__Task__. Everything from the top of the data below through the line with "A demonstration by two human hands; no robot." should be duplicated exactly, and nothing past it.

__Collected material__.
BEGIN
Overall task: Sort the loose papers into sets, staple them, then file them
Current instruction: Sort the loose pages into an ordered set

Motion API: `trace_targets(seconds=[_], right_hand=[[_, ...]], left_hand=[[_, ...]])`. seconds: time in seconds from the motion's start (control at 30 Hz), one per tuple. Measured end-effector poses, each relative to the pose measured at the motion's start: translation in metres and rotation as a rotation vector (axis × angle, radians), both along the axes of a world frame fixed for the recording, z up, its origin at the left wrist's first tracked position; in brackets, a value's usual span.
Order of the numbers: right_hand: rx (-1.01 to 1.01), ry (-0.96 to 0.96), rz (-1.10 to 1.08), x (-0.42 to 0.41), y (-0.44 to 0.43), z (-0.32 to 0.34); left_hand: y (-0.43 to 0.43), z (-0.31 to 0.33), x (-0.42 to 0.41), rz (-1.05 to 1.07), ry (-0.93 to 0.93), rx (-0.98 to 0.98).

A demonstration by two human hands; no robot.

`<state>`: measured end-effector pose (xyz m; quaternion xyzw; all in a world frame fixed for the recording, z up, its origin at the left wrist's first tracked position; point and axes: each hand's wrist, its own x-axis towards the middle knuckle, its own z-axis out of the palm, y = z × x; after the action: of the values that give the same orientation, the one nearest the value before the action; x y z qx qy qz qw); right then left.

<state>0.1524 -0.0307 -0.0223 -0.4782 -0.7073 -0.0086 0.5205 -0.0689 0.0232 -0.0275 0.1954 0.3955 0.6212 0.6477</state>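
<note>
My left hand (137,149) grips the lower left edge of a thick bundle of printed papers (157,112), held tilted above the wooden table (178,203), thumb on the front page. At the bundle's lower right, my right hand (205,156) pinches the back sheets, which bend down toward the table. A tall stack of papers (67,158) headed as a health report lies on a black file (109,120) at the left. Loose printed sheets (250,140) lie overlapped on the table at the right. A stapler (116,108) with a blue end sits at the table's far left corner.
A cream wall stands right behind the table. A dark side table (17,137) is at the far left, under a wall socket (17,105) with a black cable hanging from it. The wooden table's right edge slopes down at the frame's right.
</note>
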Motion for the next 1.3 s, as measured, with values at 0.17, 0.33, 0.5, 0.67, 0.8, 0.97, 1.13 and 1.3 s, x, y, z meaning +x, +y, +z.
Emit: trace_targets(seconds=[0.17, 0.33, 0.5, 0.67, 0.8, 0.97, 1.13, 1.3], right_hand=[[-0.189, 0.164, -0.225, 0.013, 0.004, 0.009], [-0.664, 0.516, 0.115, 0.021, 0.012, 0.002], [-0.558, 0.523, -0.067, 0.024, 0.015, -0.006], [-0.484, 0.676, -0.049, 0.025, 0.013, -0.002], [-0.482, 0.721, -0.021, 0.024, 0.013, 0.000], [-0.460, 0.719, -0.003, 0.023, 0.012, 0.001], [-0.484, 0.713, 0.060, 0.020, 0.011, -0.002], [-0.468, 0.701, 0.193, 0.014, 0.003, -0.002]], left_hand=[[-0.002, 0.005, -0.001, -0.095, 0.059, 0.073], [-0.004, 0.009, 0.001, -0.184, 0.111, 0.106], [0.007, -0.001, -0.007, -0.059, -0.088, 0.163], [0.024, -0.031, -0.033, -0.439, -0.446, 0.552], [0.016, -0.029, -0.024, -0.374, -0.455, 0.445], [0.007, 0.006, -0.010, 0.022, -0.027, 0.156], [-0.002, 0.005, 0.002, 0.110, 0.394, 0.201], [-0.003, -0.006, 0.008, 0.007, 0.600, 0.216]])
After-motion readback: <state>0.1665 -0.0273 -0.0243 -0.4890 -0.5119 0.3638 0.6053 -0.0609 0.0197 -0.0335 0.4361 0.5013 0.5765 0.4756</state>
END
__Answer section__.
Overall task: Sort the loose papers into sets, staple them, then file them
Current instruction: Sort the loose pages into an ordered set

Motion API: `trace_targets(seconds=[_], right_hand=[[_, ...]], left_hand=[[_, ...]])`. seconds: time in seconds from the motion's start (control at 30 Hz), one per tuple. Measured end-effector poses, each relative to the pose measured at the motion's start: translation in metres and rotation as a rotation vector (axis × angle, radians), both along the axes of a world frame fixed for the recording, z up, its origin at the left wrist's first tracked position; in brackets, a value's usual span.
Order of the numbers: right_hand: rx (-1.01 to 1.01), ry (-0.96 to 0.96), rz (-1.10 to 1.08), x (-0.42 to 0.41), y (-0.44 to 0.43), z (-0.32 to 0.34); left_hand: y (-0.43 to 0.43), z (-0.31 to 0.33), x (-0.42 to 0.41), rz (-1.05 to 1.07), ry (-0.93 to 0.93), rx (-0.98 to 0.98).

A demonstration by two human hands; no robot.

That covers the exercise completely.